The difference now is the willingness some carriers appear to have for “exchanging rate increases for increases in capacity commitments from these larger carriers,” Larkin said.
“Presumably this will put even more pressure on the smaller carriers that are already struggling with fleet age, credit availability (or lack thereof), driver recruiting and retention, CSA compliance, shipper service requirements, and the rest,” he said.
“We look for these core carriers to add selected incremental equipment in 2012 in order to meet shipper requirements provided that shipper pricing is sufficient to allow an adequate return on invested capital,” Larkin added.

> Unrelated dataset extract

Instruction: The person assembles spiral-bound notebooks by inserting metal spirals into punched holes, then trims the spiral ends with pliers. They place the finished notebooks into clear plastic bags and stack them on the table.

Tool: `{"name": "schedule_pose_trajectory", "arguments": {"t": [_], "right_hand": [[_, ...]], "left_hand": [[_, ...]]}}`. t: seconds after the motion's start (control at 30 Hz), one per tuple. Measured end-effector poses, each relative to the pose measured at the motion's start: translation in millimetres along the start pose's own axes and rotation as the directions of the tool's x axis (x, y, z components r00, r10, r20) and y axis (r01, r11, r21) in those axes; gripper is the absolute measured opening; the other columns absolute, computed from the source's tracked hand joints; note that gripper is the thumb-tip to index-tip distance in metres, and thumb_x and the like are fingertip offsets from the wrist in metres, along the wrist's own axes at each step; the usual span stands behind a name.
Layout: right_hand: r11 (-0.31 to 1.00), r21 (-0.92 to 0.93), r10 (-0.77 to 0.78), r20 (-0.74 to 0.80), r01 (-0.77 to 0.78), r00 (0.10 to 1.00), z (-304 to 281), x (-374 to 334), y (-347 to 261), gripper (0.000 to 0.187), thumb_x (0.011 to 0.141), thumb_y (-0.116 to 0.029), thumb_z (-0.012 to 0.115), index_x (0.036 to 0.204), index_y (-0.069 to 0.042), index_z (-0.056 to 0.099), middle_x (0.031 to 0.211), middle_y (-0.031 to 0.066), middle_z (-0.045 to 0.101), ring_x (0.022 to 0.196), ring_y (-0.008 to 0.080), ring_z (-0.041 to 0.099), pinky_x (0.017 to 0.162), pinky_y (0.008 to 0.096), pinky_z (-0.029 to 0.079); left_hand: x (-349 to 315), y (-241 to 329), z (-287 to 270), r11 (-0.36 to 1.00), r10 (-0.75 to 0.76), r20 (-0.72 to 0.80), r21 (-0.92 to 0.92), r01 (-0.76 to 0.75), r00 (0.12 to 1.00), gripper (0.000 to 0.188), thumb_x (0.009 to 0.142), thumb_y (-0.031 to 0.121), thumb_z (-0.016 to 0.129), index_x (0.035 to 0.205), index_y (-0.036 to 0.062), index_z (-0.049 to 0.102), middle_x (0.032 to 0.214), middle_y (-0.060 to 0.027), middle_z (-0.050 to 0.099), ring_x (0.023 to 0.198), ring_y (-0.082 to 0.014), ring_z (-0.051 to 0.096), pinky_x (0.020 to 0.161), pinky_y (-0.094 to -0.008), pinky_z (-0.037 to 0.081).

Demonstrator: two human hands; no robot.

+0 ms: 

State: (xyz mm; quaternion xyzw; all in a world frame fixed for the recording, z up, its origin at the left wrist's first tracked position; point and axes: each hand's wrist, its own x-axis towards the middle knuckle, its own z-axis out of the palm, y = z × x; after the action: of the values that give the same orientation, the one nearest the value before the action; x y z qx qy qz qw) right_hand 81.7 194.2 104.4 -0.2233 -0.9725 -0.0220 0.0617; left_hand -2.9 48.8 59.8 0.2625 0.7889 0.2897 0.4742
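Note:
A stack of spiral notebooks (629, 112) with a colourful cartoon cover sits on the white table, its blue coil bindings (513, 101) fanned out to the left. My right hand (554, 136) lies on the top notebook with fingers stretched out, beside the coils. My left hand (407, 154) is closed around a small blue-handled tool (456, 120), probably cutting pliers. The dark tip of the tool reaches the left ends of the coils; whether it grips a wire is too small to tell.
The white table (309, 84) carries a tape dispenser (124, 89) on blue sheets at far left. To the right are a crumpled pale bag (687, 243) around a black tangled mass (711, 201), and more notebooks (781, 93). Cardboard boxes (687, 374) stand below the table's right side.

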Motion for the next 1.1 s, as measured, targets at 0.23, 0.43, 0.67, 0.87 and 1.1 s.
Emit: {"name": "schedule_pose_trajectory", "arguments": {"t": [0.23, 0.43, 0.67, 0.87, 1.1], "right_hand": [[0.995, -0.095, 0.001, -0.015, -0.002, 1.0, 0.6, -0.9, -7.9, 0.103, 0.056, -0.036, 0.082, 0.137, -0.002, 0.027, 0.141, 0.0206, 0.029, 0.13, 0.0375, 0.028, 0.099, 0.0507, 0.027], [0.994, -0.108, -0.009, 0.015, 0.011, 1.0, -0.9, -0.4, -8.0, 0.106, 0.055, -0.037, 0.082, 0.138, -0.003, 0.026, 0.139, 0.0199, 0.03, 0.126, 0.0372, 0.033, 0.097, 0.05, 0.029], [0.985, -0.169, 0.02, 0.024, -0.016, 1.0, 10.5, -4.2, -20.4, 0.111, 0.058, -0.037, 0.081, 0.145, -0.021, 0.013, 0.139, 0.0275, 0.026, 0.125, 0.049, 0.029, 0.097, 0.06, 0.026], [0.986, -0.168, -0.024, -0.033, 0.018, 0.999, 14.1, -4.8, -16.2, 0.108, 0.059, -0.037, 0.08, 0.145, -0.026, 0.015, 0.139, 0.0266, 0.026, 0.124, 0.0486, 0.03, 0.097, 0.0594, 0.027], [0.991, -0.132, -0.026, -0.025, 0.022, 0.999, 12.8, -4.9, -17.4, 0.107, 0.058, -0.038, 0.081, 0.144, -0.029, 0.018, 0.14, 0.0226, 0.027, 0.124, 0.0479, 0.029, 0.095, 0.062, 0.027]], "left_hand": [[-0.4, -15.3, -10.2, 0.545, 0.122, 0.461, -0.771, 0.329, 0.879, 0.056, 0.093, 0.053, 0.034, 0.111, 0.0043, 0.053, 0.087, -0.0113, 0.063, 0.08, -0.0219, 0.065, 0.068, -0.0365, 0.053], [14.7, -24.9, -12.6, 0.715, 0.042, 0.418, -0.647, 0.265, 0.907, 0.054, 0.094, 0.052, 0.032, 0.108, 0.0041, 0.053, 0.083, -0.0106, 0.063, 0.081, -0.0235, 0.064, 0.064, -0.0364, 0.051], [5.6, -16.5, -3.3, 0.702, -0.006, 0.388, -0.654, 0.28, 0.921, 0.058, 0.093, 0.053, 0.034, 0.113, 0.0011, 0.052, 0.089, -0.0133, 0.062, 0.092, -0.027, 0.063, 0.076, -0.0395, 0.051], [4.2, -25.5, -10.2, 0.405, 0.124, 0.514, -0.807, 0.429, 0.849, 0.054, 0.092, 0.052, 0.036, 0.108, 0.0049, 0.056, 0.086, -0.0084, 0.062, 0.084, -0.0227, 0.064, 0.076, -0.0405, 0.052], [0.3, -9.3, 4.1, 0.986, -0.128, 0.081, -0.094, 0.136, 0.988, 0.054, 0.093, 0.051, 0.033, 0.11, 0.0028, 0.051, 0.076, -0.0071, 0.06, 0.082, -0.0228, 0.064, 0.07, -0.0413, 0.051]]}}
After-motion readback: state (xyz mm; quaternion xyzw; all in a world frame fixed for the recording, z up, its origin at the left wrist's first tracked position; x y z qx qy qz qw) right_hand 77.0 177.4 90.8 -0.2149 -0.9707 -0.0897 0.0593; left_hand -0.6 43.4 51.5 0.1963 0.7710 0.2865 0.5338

He is predicting TL and LTL revenue growth will continue in 2012, with low- to mid-single digit rate increases, low- to mid-single digit fleet growth in quite a few cases, and whatever fuel surcharge increase is dictated by actual fuel prices.
Truck capacity shed during the Great Recession is generally not coming back, Larkin noted, as most new truck purchases are replacements. Safety-related regulations are in various stages of implementation and development and could severely reduce driver supply while significantly impinging on driver/equipment productivity.
Bottom line: Truck pricing continues to more than offset rising labor, equipment and fuel costs. For the first time in at least five years, it’s a good time to be in trucking.